**What needs to be done**: All that is wanted is how many lines in the records below include the string "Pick".

(Items from a data source)
════════
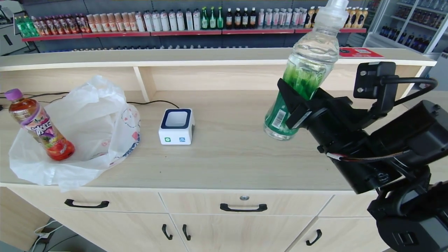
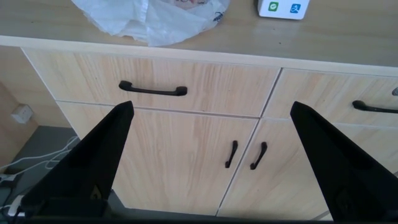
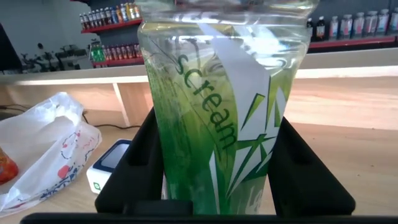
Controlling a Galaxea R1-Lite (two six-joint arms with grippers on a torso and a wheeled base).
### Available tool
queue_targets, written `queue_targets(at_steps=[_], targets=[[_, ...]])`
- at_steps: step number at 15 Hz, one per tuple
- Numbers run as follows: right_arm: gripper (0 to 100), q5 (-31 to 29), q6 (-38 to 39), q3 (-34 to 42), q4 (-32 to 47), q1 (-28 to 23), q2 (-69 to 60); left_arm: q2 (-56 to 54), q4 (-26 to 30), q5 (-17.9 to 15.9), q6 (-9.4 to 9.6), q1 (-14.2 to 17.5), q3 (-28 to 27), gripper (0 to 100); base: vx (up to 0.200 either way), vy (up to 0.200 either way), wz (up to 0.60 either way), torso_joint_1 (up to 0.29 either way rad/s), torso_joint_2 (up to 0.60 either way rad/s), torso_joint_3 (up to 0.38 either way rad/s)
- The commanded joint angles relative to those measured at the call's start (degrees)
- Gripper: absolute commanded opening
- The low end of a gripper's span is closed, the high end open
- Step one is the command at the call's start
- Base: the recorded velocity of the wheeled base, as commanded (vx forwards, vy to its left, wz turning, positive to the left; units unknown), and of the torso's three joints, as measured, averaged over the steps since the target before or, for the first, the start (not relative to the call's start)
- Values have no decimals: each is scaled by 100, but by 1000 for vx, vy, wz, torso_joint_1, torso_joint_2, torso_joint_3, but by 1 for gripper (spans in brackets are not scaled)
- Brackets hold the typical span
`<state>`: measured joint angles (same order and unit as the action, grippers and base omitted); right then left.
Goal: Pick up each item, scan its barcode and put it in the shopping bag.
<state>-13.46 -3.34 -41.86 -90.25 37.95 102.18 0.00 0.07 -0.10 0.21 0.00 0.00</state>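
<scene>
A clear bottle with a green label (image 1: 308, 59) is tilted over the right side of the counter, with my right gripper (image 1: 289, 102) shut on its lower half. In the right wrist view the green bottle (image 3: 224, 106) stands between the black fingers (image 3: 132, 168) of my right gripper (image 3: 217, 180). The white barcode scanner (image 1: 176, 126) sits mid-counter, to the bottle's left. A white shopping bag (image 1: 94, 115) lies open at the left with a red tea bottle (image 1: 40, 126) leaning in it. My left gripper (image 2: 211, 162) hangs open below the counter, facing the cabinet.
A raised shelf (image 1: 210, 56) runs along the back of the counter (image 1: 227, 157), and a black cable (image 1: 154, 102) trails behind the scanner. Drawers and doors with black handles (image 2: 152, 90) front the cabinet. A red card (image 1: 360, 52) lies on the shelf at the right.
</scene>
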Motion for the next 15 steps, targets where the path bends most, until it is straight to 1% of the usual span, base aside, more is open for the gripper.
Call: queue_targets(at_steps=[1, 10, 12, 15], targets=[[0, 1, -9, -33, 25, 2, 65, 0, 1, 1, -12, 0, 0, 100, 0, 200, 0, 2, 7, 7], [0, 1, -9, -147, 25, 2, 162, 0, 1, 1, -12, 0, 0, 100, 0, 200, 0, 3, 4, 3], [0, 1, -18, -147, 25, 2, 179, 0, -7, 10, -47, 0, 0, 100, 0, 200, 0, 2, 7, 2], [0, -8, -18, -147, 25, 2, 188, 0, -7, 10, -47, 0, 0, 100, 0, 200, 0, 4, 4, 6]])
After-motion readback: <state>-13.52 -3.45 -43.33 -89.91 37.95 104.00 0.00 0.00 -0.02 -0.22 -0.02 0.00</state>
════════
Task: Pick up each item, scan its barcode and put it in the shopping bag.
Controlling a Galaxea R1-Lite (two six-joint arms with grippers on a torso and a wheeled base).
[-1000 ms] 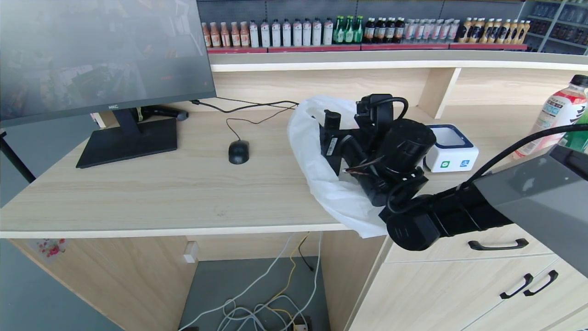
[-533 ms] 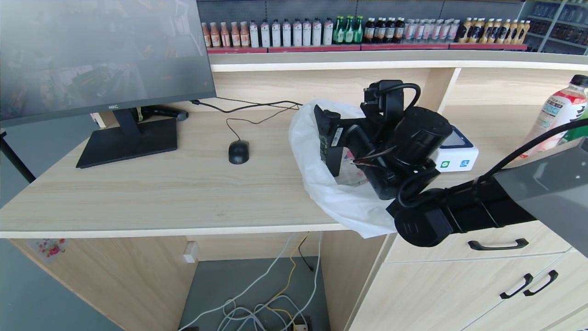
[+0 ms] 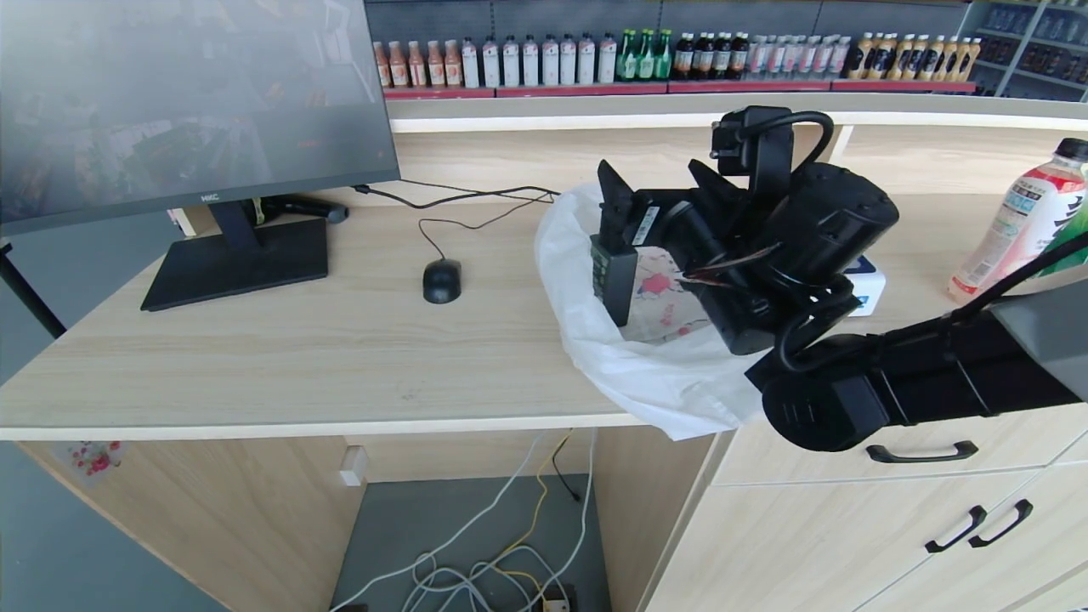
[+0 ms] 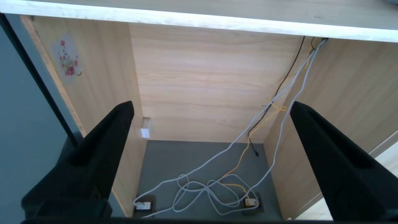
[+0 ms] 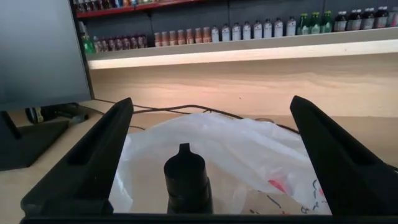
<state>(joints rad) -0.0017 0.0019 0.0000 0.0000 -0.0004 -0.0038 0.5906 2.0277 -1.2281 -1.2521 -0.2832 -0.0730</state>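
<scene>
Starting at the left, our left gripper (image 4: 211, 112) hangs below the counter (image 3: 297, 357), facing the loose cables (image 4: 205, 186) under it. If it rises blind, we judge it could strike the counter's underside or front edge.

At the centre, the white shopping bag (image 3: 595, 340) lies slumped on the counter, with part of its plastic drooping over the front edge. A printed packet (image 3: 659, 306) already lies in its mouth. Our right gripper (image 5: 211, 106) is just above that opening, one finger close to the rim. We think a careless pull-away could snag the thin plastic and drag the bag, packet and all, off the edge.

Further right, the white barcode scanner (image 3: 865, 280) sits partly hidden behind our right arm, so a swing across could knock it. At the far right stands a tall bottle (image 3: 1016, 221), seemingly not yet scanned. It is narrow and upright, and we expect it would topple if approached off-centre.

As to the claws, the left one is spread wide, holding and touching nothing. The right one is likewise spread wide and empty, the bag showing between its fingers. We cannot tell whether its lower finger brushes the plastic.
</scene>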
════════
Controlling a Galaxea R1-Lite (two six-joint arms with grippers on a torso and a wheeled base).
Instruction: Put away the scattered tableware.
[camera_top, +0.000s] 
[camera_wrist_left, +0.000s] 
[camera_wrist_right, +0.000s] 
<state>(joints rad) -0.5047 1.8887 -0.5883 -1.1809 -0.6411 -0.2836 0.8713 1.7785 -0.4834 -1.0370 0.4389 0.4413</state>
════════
**Task answer**: 2